Copy each line of the entries beneath that contains the word "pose".

*Data records:*
++++++

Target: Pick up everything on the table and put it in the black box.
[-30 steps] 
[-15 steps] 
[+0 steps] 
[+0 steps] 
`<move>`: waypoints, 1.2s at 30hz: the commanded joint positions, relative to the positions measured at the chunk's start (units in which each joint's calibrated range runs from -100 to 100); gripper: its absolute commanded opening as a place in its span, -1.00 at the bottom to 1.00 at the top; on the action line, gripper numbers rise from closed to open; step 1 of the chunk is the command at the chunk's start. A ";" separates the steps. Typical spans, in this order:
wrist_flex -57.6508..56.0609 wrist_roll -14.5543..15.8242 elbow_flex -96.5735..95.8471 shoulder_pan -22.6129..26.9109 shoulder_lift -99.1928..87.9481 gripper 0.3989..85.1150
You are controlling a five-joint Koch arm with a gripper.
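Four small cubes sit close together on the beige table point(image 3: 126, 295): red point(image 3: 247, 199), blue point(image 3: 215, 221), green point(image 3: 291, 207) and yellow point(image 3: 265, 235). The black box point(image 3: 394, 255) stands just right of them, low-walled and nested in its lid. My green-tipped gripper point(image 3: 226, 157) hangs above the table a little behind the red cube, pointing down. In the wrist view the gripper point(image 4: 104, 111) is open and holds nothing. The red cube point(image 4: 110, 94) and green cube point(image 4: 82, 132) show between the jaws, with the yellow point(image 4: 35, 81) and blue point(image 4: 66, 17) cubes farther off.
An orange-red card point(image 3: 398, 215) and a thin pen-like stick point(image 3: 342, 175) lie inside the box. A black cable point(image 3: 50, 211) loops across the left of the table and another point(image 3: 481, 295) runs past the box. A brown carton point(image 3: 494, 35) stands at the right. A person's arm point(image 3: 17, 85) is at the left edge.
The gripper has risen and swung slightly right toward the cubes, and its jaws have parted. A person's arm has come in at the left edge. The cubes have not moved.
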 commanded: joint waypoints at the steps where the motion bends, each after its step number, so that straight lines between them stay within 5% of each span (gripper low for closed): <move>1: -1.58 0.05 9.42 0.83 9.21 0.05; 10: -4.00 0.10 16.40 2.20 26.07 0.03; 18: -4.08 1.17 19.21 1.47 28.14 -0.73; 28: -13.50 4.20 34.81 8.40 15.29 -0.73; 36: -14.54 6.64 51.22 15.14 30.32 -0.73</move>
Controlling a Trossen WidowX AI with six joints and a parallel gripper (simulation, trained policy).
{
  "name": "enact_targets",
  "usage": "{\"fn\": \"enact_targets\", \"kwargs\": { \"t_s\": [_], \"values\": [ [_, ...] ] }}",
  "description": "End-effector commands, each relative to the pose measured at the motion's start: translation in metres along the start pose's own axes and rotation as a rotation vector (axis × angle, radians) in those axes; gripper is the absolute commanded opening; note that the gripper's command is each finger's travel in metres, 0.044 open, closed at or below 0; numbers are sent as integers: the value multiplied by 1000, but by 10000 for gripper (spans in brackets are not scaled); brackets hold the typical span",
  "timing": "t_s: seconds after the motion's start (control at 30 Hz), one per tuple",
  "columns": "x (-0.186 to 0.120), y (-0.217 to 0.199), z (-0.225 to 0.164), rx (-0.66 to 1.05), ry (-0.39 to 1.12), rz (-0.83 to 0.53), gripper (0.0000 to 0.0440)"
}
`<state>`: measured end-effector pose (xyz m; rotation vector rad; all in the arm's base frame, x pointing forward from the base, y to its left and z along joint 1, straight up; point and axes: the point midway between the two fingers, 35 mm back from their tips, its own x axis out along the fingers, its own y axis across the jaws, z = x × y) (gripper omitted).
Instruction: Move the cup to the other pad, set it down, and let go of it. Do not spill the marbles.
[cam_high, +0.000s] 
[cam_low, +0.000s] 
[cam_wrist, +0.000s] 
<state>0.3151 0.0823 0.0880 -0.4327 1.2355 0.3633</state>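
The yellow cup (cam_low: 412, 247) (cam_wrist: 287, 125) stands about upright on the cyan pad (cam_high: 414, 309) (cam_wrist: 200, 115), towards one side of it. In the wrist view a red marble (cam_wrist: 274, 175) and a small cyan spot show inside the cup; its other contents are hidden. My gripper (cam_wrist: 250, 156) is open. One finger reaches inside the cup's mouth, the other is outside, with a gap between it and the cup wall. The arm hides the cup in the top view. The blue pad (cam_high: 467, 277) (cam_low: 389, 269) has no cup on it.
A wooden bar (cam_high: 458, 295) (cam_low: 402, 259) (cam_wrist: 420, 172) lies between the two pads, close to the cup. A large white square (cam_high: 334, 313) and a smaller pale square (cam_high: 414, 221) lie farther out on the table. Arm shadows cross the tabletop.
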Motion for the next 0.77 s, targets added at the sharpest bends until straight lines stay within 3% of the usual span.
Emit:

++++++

*Your response:*
  "description": "End-effector commands, each relative to the pose measured at the motion's start: translation in metres along the start pose's own axes and rotation as a rotation vector (axis × angle, radians) in those axes; gripper is the absolute commanded opening; note that the gripper's command is each finger's travel in metres, 0.044 open, closed at or below 0; numbers are sent as integers: the value multiplied by 1000, but by 10000 for gripper (spans in brackets are not scaled); brackets hold the typical span",
`<state>`: measured end-effector pose (xyz m; rotation vector rad; all in the arm's base frame, x pointing forward from the base, y to its left and z along joint 1, straight up; point and axes: the point midway between the two fingers, 35 mm back from their tips, its own x axis out along the fingers, its own y axis across the jaws, z = x × y) (gripper omitted).

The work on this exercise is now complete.